Rachel menyerahkan sebuah map yang entah isinya apa.


"Ini adalah surat wasiat, yang mana isinya. Kamu akan menyerahkan seluruh harta warisan kamu untuk aku."


Rachel tersenyum lalu meletakkan map tersebut di atas meja, di samping tempat tidur Amman. Sementara pria itu masih diam, ia agaknya tetap enggan menatap Rachel lebih lanjut.


"Setelah itu..."


Rachel meletakkan satu vial obat didekat Amman, berisi cairan yang tak tau apa jenisnya.


"Minum racun ini, setelahnya." bisik Rachel ditelinga suaminya itu.


"Karena percuma kamu hidup, orang tua Maureen saat ini sudah mencari-cari keberadaan anak mereka. Aston juga tidak akan mengampuni kamu atas apa yang pernah kamu lakukan terhadap Citra. Kamu juga melakukan percobaan pembunuhan terhadap Ryan, yang kemudian malah mencelakakan anak kandungmu sendiri. Dan ibu Rani bisa juga melengkapi laporan yang akan menjerat kamu. Mengenai kejahatan pemerkosaan yang pernah kamu lakukan terhadapnya."


Amman mulai menelan ludah, meski masih membuang pandangan. Kata-kata Rachel tersebut mulai merayap memasuki benak dan bathinnya secara perlahan.
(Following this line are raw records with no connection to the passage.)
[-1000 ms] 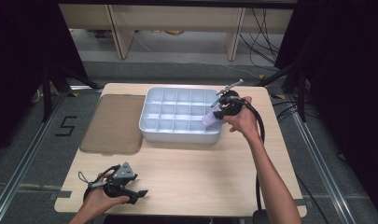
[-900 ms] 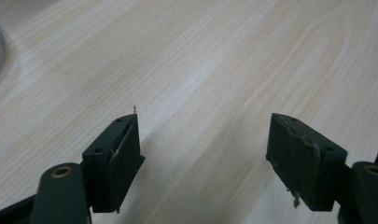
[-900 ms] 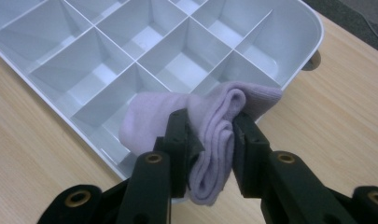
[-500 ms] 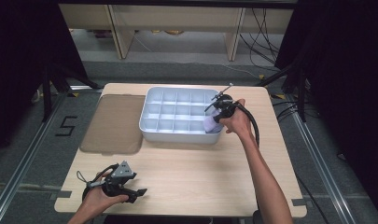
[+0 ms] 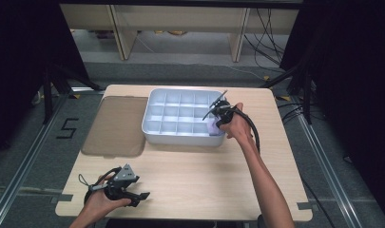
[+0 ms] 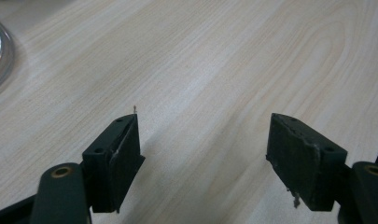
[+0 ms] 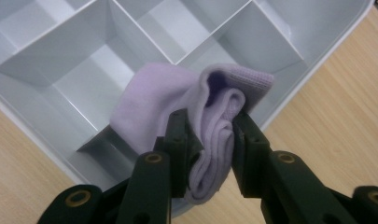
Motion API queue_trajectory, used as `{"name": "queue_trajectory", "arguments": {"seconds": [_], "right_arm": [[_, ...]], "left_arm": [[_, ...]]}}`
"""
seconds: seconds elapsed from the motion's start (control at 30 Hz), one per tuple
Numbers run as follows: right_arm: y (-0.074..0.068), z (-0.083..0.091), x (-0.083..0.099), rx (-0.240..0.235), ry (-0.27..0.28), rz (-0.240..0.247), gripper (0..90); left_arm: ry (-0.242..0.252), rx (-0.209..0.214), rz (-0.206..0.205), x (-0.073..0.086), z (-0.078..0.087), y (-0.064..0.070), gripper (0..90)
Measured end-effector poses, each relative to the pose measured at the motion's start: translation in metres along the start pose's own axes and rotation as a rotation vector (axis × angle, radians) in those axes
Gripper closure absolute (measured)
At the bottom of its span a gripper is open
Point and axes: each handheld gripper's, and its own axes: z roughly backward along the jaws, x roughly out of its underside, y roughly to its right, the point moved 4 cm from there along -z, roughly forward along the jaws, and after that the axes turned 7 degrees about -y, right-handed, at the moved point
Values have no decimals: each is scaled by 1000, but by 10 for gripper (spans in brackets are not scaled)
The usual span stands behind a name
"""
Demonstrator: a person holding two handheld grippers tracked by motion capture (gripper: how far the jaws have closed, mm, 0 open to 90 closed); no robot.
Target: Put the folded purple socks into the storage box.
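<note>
Lilac sock (image 7: 196,116), folded into a soft bundle, is pinched between the jaws of the right hand-held gripper (image 7: 213,140), which are closed narrow on a thick fold of the knit; in the right gripper view it hangs at centre frame, over the corner compartment of the grey divided tray (image 7: 51,56), its loose end dipping below the rim while the pinched part sits level with the outer wall; I cannot tell whether the fabric touches the compartment floor. In the high view the same right hand-held gripper (image 5: 217,118) sits at the right end of the grey divided tray (image 5: 154,130), just above centre frame, with a pale patch of sock (image 5: 212,127) in the lower right cell; the other cells that can be seen look bare.

Left hand-held gripper (image 6: 205,144) has its jaws spread wide with nothing between them, over bare wood of the tabletop (image 6: 233,56); in the high view it lies at lower left (image 5: 138,195), well apart from the tray, resting in the person's hand. A brownish translucent lid (image 5: 115,126) lies flat on the tabletop just beside the tray's left side, at left of centre.

Judging by this, the carry is done and the placing is nearly so; what is left is to lower the bundle fully into the cell, release it, and presumably fit the lid afterwards.
</note>
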Motion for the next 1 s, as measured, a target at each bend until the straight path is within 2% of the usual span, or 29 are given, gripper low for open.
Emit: {"name": "queue_trajectory", "arguments": {"seconds": [0.1,0.23,0.3,0.33,0.4,0.53,0.57,0.6,0.67,0.7,0.73,0.77,0.8,0.87,0.93,1.0], "right_arm": [[-4,-8,-1,10,-16,23,711],[-7,-17,1,-6,-29,14,710],[-7,-19,2,-8,-31,23,709],[-7,-18,2,-9,-34,22,708],[-8,-18,2,-8,-37,24,698],[-6,-11,1,-32,0,-17,599],[-4,-7,1,-37,27,-32,578],[-2,-3,1,-54,37,-45,574],[0,6,1,-54,70,-72,574],[3,10,0,-53,93,-63,606],[4,15,-1,-56,110,-78,646],[6,18,-2,-65,132,-77,684],[7,21,-3,-70,142,-73,732],[9,24,-6,-79,170,-65,786],[9,21,-7,-73,148,-65,810],[9,13,-8,-76,117,-68,821]], "left_arm": [[-1,1,-5,0,0,0,256],[-2,1,-6,0,0,0,256],[-1,10,-5,0,-1,0,256],[6,12,11,0,-2,2,256],[-5,5,-2,0,-1,1,255],[-1,11,5,0,-1,1,256],[-6,13,-1,0,-1,1,256],[-2,14,-1,0,-1,1,255],[-4,14,3,0,-2,1,256],[0,20,10,0,-2,2,256],[0,21,10,0,-2,2,256],[-11,8,-2,0,-2,1,256],[-9,9,13,1,-2,2,256],[-6,17,14,0,-2,3,256],[-6,21,14,0,-3,3,256],[-11,10,-7,1,-3,2,256]]}}
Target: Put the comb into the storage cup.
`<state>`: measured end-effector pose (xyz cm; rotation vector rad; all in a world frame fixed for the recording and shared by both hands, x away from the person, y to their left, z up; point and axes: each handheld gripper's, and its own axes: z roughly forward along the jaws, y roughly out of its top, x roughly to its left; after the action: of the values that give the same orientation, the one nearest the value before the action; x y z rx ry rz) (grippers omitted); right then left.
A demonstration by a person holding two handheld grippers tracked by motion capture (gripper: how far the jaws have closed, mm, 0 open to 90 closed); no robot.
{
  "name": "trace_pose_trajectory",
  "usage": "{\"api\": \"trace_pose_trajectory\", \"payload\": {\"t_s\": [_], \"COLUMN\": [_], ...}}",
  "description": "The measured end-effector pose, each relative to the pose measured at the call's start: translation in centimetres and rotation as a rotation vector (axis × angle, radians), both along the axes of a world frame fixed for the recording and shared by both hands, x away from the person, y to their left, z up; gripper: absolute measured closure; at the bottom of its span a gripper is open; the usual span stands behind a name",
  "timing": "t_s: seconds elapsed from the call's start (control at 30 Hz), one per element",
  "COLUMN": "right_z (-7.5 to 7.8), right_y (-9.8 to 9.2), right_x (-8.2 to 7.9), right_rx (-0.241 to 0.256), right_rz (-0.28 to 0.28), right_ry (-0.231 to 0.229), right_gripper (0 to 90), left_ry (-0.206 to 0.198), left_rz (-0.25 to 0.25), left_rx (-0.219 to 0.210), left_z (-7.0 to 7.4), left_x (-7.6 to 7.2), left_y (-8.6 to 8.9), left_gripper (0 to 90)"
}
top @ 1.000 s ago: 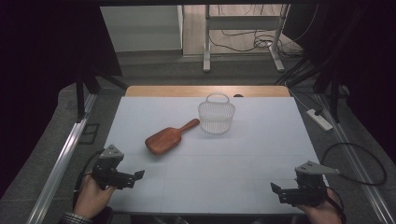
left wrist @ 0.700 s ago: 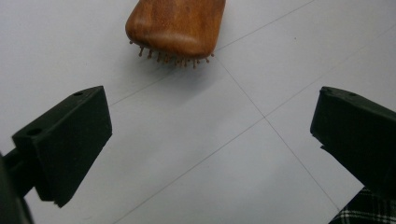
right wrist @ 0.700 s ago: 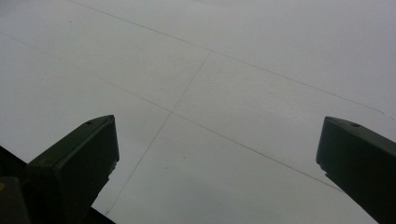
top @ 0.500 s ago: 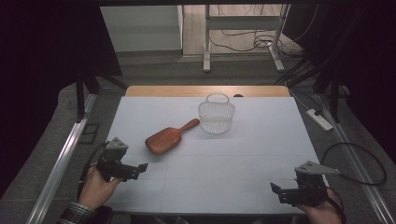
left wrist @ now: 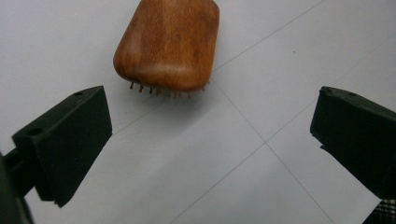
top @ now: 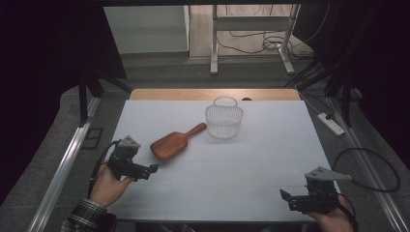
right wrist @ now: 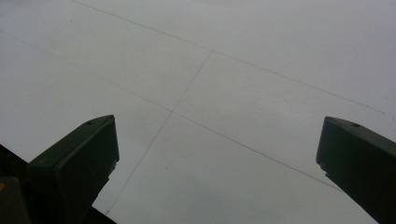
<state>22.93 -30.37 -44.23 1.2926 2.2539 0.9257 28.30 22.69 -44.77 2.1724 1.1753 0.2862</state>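
My left gripper (top: 153, 168), fingers wide, faces the wooden brush (top: 170, 143) just upper right, handle running toward the basket (top: 224, 121); right gripper (top: 285, 197) wide, far.

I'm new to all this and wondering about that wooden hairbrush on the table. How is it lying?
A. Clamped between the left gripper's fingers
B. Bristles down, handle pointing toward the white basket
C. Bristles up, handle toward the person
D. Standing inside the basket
B: the wooden hairbrush shows its smooth back with bristles poking out underneath, and its handle reaches toward the white basket.
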Motion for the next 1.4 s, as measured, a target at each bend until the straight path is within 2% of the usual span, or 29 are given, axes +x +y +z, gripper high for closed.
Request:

"Sudah terlalu banyak kejahatan yang kamu lakukan, sayang. Usia kamu sudah 60 an lebih. Kamu mau, di sisa hidup kamu membusuk di penjara?. Kalau aku, lebih baik mati. Maka semuanya selesai.


Keringat dingin satu persatu mulai mengalir dari kulit pria itu. Entah mengapa kekuatan dan keangkuhannya selama ini, seolah hilang begitu saja.


Padahal Rachel adalah wanita yang bisa ia bungkam mulutnya hanya dengan satu pukulan. Namun apa yang diucapkan Rachel kali ini, benar-benar memporak-porandakan mentalnya sebagai manusia.


"Jangan lupa ya...!"


Rachel kembali berbisik di telinga Amman, lalu pergi meninggalkan tempat itu.